TL;DR: The AWS Health Dashboard is slow, sometimes broken during major outages, and only tells you what AWS admits is broken. Real SREs layer three monitoring sources: AWS-native tools (CloudWatch, EventBridge), third-party aggregators (IsDown), and internal synthetic checks. Skip the vendor status page as your primary alert source.
The uncomfortable truth: AWS's Health Dashboard is a visibility tool for AWS, not for you. The proof came in January 2022.
During the us-east-1 incident, the Health Dashboard itself became unavailable for hours — as documented in AWS's own post-incident summary.
But even during "normal" outages, the lag is brutal.
Teams that rely solely on the Health Dashboard are playing defense. They wait for AWS to tell them something is wrong, then scramble to understand the blast radius. That's backwards.
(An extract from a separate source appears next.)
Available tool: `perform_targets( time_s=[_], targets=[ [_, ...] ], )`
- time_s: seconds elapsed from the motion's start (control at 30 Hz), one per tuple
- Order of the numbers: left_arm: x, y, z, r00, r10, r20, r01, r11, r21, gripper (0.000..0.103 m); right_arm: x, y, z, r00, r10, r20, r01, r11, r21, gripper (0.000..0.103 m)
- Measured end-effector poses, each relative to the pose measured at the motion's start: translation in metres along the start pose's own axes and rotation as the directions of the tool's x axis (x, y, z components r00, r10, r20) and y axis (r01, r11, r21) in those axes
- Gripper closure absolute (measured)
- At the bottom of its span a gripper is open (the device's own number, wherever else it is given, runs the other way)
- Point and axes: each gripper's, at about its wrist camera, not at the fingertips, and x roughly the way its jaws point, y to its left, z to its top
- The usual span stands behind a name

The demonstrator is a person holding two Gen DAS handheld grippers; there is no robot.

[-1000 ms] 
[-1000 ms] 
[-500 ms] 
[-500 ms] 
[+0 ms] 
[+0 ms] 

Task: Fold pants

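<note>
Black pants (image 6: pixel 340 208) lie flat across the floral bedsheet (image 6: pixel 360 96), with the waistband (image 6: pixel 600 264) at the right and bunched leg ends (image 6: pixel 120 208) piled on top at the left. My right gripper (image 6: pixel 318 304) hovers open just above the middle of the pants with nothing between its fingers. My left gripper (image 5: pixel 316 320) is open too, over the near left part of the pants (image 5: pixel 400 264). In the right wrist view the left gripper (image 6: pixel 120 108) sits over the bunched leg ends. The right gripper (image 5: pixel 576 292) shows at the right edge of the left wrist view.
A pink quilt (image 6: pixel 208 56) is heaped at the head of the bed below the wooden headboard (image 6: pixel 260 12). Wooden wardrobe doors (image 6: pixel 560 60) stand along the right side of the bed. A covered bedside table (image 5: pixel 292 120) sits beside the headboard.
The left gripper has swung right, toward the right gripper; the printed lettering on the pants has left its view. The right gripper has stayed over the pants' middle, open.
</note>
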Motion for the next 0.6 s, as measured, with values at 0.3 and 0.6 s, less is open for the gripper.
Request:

The teams that win have detection before the status page updates. They know about the issue because their own monitoring caught it.
Effective AWS monitoring isn't one tool. It's three overlapping systems, each catching what the others miss.
Best for: Catching real-time degradation in your account, region-specific issues, and service quota exhaustion.
AWS gives you two native windows into the health of your infrastructure:
CloudWatch Metrics & Alarms
Set up alarms on the metrics that matter: API latency, error rates, throttling, and request counts. These are your signals, not AWS's interpretation. When S3 starts returning more errors than usual, you'll see it in your metrics before AWS updates the Health Dashboard.
Example: If you're running in us-east-1 and Route 53 starts failing, you'll see failed DNS lookups in your application logs and elevated error rates immediately. The Health Dashboard might not acknowledge it for 30 minutes.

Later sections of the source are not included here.